Activity: Every line below that contains "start" is to be copied.

Information shown:
-*-*-
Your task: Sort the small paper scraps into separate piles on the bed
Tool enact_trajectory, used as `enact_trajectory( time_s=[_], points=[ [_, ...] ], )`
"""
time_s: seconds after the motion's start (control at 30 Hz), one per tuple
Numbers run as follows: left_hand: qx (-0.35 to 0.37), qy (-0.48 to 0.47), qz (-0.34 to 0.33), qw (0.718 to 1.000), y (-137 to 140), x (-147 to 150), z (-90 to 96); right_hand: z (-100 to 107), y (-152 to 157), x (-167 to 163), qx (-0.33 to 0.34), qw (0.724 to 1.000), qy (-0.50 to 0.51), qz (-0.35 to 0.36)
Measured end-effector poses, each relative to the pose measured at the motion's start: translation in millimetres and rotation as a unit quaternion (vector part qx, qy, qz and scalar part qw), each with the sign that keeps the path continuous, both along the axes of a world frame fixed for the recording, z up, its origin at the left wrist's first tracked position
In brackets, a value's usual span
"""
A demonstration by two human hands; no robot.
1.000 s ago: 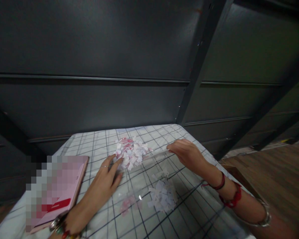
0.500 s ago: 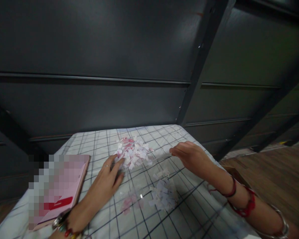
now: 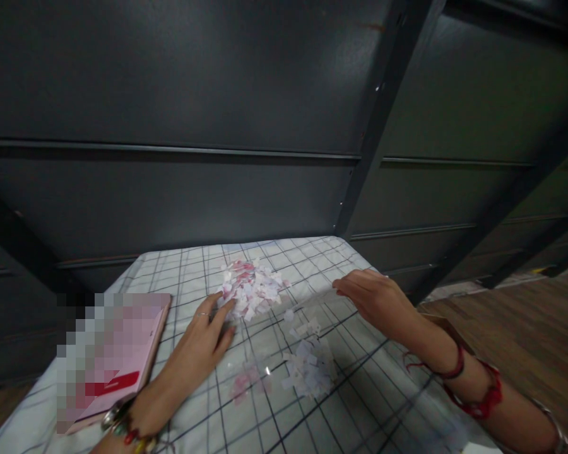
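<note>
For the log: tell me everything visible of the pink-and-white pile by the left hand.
The pile is a loose, low heap of small, flat, paper-like scraps, mostly white, some pink, lying at mixed angles on the checked cloth. The left hand reaches its near left edge; how firmly it touches is unclear.

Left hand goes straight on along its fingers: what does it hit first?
Most likely the pink-and-white scrap pile: the left hand's fingertips sit right at its edge, though exact contact is unclear.
</note>
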State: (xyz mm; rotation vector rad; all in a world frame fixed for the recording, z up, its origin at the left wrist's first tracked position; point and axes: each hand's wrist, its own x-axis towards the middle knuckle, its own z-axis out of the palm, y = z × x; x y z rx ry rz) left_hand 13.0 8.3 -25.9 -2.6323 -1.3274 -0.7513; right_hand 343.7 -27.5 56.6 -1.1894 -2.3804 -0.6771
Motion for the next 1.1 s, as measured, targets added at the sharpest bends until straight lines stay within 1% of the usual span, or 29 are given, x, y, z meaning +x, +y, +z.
enact_trajectory(
  time_s=[0.1, 0.2, 0.4, 0.57, 0.67, 0.8, 0.93, 1.1],
  points=[
    [0.008, -0.001, -0.002, 1.0, 1, 0, -1.2, 2, -3, 4, 0.02, 1.0, 0.006, 0.018],
    [0.005, -0.009, -0.002, 1.0, 1, 0, -1.8, 3, -5, 1, 0.013, 0.999, 0.009, 0.038],
    [0.005, -0.006, 0.0, 1.0, 0, 0, 0.7, 8, -9, -17, 0.024, 0.998, 0.002, 0.052],
    [0.006, 0.0, -0.007, 1.0, 0, -1, 2.9, 9, -6, -32, 0.03, 0.997, -0.008, 0.073],
    [0.002, 0.002, -0.006, 1.0, -1, -1, 3.6, 13, -4, -31, 0.028, 0.998, -0.012, 0.061],
    [0.0, -0.004, -0.005, 1.0, 0, -2, 1.5, 18, -4, -21, 0.017, 0.999, -0.014, 0.043],
    [0.004, -0.006, -0.001, 1.0, 1, -1, -2.2, 14, -6, -15, 0.016, 0.998, -0.019, 0.059],
    [0.002, 0.001, -0.006, 1.0, 1, -1, -2.5, 6, -5, -26, 0.038, 0.996, -0.015, 0.083]
  ],
)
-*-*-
Exercise output:
time_s: seconds after the motion's start (control at 30 Hz), one per tuple
Measured end-effector poses, each relative to the pose measured at the motion's start: translation in millimetres and rotation as a unit quaternion (vector part qx, qy, qz and scalar part qw), each with the sign that keeps the path continuous, both along the axes of a world frame fixed for the recording, z up, its origin at the left wrist's first tracked position

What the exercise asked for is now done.